Auch farblich ist der 77-Zöller ein echter Knaller! Grüne Landschaften, blaues Meer, graue Felsen, sandfarbene Wüsten – alle Töne trifft der Sony unverfälscht und in einer riesigen Fülle mit feinsten Übergängen. Der Blick in Gesichter bildet die Realität ebenfalls 1:1 ab, natürlich anmutende Hautfarben sind eine der Spezialitäten des XXL-Flachmanns. Von diesen hat der A95L viele. Seine enorme Blickwinkelstabilität gehört dazu, und auch bei Bewegungen läuft der Japaner zur Höchstform auf. Wir raten, die „Glätte“ in der „Motionflow“ auf Level 2 zu stellen. Nicht nur aufgrund seiner Leuchtkraft und seiner Farbbrillanz, sondern auch ob seiner farblichen Präzision im DCI-P3-Spektrum bereiten HDR-Inhalte auf dem Monster-Panel richtig viel Freude. Unterstützt werden die Formate HLG, HDR10 und Dolby Vision. Bei dieser Schärfe und Plastizität, leuchtenden Farben und famosen Detailtreue überlegt man sich mehrfach, ob man noch mal ein Kino außer Haus aufsucht. Denn dieses zieht höchstwahrscheinlich gegen die bildliche Wucht des 77-Zöllers den Kürzeren.

Tonqualität
Wie wir das von Sonys OLED-Modellen kennen, fungiert auch beim A95L das Display dank „Acoustic Surface Audio+“ zugleich als Lautsprecher. Schwingende Aktuatoren erzeugen einen Klang, den der Zuschauer direkt aus dem Panel vernimmt, wodurch er stärker in die Handlung hineingezogen wird. Das 60 Watt starke 2.2.2-System unterstützt neben Dolby Atmos auch DTS:X für einen dreidimensionalen Sound. Vor dem ersten Filmabend sollte man die automatische Akustikkalibrierung durchführen: Über das Mikrofon in der Fernbedienung analysiert der Flachmann die tonalen Gegebenheiten in seiner Umgebung. Gibt es hier beispielsweise viele reflektierende Flächen, wird das bei der kalibrierten Wiedergabe entsprechend berücksichtigt. Uns gefällt die akustische Souveränität des A95L ausgesprochen gut. Dieser spielt sehr räumlich und klar, zwei Subwoofer kümmern sich um ein solides Tieftonfundament. Praktisch: Der 77-Zöller eignet sich auch als Centerlautsprecher in einem ausgewachsenen Soundsystem. In Kooperation mit einem passenden Sony-Lautsprecher optimiert er das Klangfeld durch die Erzeugung zusätzlicher Phantomlautsprecher (360-Spatial-Sound-Mapping-Technologie).

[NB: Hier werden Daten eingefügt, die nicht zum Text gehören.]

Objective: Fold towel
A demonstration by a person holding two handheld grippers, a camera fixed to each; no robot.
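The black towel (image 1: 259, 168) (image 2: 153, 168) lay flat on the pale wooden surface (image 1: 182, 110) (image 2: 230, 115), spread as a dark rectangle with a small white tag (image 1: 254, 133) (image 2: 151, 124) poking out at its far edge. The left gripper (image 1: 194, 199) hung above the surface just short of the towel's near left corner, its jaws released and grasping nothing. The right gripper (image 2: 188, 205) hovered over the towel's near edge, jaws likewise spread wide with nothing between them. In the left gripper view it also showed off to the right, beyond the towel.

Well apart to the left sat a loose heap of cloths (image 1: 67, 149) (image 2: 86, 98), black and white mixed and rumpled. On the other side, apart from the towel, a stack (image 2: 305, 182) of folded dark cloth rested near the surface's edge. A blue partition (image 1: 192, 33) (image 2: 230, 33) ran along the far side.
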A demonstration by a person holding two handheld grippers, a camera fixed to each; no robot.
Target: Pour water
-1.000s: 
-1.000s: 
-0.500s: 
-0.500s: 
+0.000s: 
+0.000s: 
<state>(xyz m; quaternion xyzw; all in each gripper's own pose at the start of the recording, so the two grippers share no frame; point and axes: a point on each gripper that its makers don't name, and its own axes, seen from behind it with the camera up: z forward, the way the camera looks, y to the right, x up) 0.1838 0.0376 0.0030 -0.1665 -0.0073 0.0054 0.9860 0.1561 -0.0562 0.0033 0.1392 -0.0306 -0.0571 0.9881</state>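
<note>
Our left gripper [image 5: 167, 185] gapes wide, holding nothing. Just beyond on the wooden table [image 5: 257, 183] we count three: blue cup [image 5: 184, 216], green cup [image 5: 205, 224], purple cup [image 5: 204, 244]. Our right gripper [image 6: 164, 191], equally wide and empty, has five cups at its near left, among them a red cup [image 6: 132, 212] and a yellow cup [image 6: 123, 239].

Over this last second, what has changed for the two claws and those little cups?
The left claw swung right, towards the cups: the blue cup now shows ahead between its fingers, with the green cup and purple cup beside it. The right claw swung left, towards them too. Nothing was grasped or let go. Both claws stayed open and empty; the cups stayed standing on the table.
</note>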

Der Testbericht Sony XR-77A95L (Gesamtwertung: 92, Preis/UVP: 5.300 Euro) ist in audiovision Ausgabe 3-2024 erschienen.

Der entsprechende Testbericht ist in unserem Shop als PDF-Dokument zum Download erhältlich.

AV-Fazit

92 Sehr gut

Was für ein TV-Geschoss: Der XR-77A95L ist ein OLED für höchste Ansprüche. Bildlich und klanglich agiert er auf Referenz-Niveau, auch bei Ausstattung, Bedienkomfort und natürlich bei der Displaydiagonalen ist er ein ganz Großer!